> [Work order]:
Set down the data below without change, skipping the pictures it holds.

> [Provided material]:
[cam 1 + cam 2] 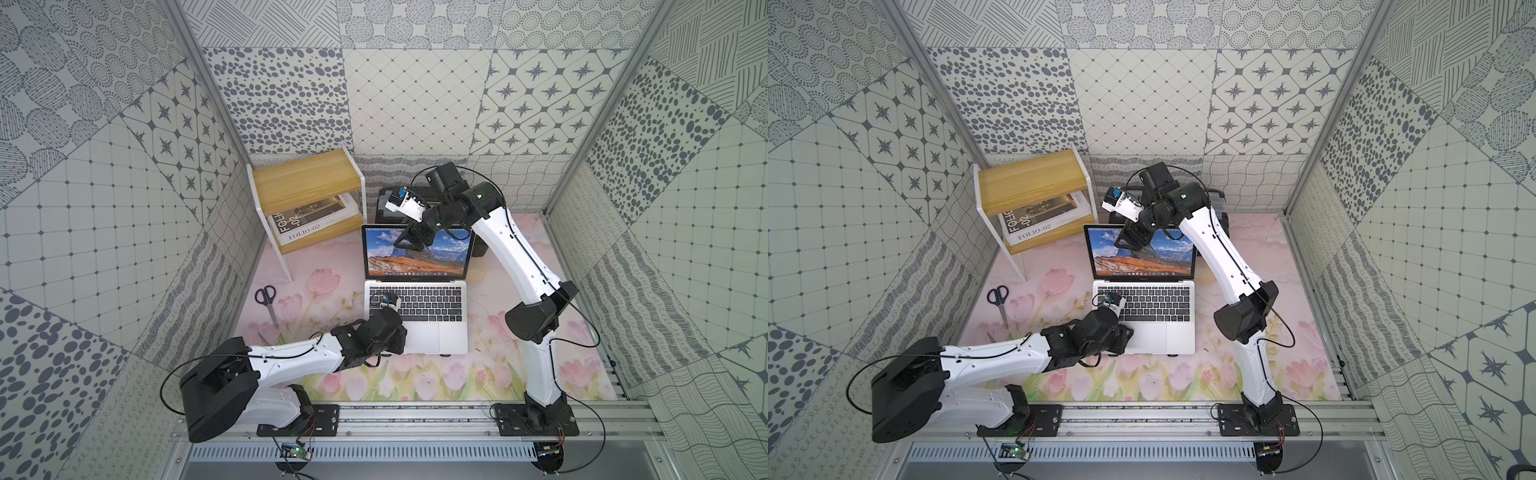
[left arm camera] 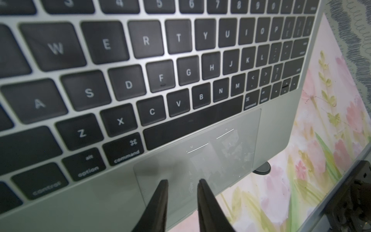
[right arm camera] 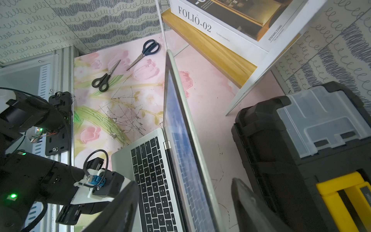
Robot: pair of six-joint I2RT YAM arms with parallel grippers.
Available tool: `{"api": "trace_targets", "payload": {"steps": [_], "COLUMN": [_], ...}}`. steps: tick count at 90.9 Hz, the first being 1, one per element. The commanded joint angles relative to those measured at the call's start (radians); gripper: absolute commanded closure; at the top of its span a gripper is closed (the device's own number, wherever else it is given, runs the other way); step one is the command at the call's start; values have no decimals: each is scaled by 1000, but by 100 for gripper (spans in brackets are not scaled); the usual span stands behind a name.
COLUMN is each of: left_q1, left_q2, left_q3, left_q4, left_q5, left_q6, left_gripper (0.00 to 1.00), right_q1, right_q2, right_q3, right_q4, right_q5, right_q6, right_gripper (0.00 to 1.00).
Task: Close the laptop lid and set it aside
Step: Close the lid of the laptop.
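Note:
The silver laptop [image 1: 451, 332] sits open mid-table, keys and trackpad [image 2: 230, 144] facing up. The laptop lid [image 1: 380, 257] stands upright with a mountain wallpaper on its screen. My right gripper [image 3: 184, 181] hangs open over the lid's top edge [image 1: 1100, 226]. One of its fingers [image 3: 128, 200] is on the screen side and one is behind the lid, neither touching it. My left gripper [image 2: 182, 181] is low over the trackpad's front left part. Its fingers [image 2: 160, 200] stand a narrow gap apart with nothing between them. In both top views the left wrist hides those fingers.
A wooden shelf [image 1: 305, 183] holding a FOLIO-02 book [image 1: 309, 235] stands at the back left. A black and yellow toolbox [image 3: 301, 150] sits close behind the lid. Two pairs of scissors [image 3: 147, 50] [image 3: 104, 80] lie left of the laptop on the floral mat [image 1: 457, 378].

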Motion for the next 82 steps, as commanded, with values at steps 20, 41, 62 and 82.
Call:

> [Answer to this exercise]:
[cam 1 + cam 2] 
[left arm camera] 
[right arm camera] 
Robot: pair of six-joint I2RT YAM arms with parallel grippers.
Available tool: `{"api": "trace_targets", "payload": {"steps": [_], "COLUMN": [_], ...}}`. steps: tick count at 90.9 Hz, the first being 1, one per element. The commanded joint angles relative to those measured at the call's start (radians); gripper: absolute commanded closure; at the top of its span a gripper is closed (the device's own number, wherever else it is given, runs the other way); step one is the command at the call's start; values have no decimals: each is scaled by 1000, but by 100 for gripper (spans in brackets are not scaled); the usual span stands behind a name.
COLUMN is each of: left_q1, left_q2, left_q3, left_q4, left_q5, left_q6, left_gripper (0.00 to 1.00), right_q1, right_q2, right_q3, right_q4, right_q5, right_q6, right_gripper (0.00 to 1.00).
Task: Close the laptop lid and set it aside
Step: Close the lid of the laptop.
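Note:
The silver laptop [image 1: 451, 332] sits open mid-table, keys and trackpad [image 2: 230, 144] facing up. The laptop lid [image 1: 380, 257] stands upright with a mountain wallpaper on its screen. My right gripper [image 3: 184, 181] hangs open over the lid's top edge [image 1: 1100, 226]. One of its fingers [image 3: 128, 200] is on the screen side and one is behind the lid, neither touching it. My left gripper [image 2: 182, 181] is low over the trackpad's front left part. Its fingers [image 2: 160, 200] stand a narrow gap apart with nothing between them. In both top views the left wrist hides those fingers.
A wooden shelf [image 1: 305, 183] holding a FOLIO-02 book [image 1: 309, 235] stands at the back left. A black and yellow toolbox [image 3: 301, 150] sits close behind the lid. Two pairs of scissors [image 3: 147, 50] [image 3: 104, 80] lie left of the laptop on the floral mat [image 1: 457, 378].
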
Motion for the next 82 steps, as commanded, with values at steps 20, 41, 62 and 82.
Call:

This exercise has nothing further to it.